The officer used the office for playing cards, working on
his checkbook and his fantasy football league. The court
held that the hidden camera was not unconstitutional
because of the diminished expectation of privacy in a jail.
The expectation of privacy is also low in bars and cafes.
However, bathrooms have a higher level of privacy. In
California, a trucking company employer videotaped the rest
room through a mirror to detect drug use of its driver
employees. This was deemed impermissible.

What does an employer do to prevent a lawsuit for invasion
of privacy as a result of improper video or audio taping in
the workplace?

1. There should be strict and well-reasoned controls on
video and audio devices. The use of any audio or camera
devices for surveillance should be limited in a workplace.
Videotaping must be justified on the facts and the industry
and surveillance should be limited to a specific purpose.

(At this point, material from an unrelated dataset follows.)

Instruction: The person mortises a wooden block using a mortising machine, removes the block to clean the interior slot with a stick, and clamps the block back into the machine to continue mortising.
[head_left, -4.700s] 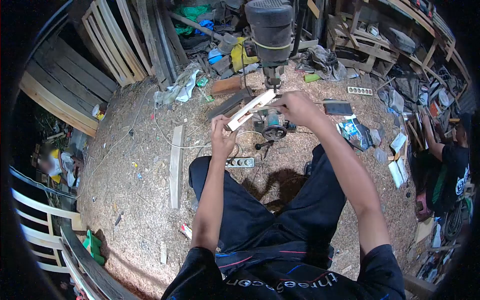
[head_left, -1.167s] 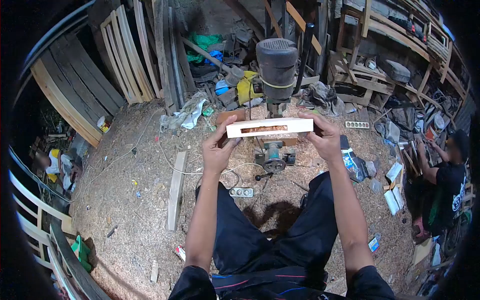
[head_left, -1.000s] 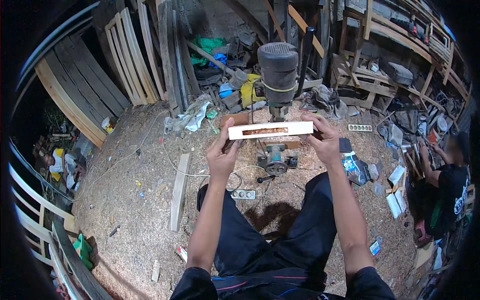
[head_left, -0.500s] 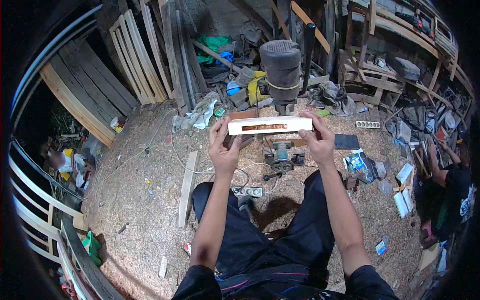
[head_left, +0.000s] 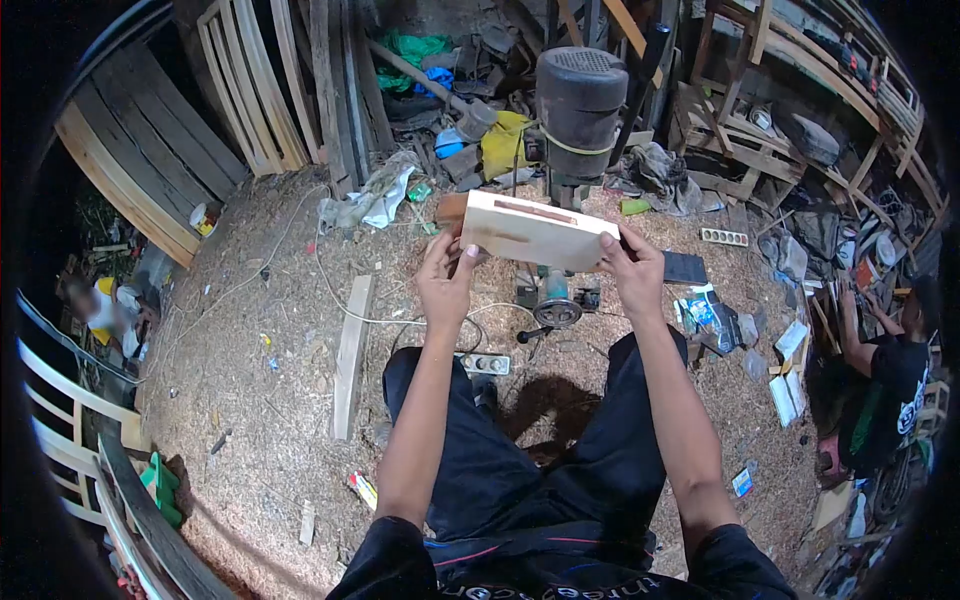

2. The employee manual should state that employees have no
expectation of privacy in their office and that there may
be video or audio taping at any given time. This employee
manual warning is similar to the non privacy warning that
employees' receive about emails and computer usage. If an
employee needs to undress this should be done in the
restroom, where an employee has the highest level of
privacy. Courts have found that videotaping in restrooms
is impermissible.

It is understandable that employers have to limit their
liability and need to be watchful of criminal activity or
other illegal activity. However, employees do have privacy
rights. Employers must strike a delicate balance and make
well-reasoned decisions, in light of employees' right to
privacy, before undertaking a secretive watchful eye.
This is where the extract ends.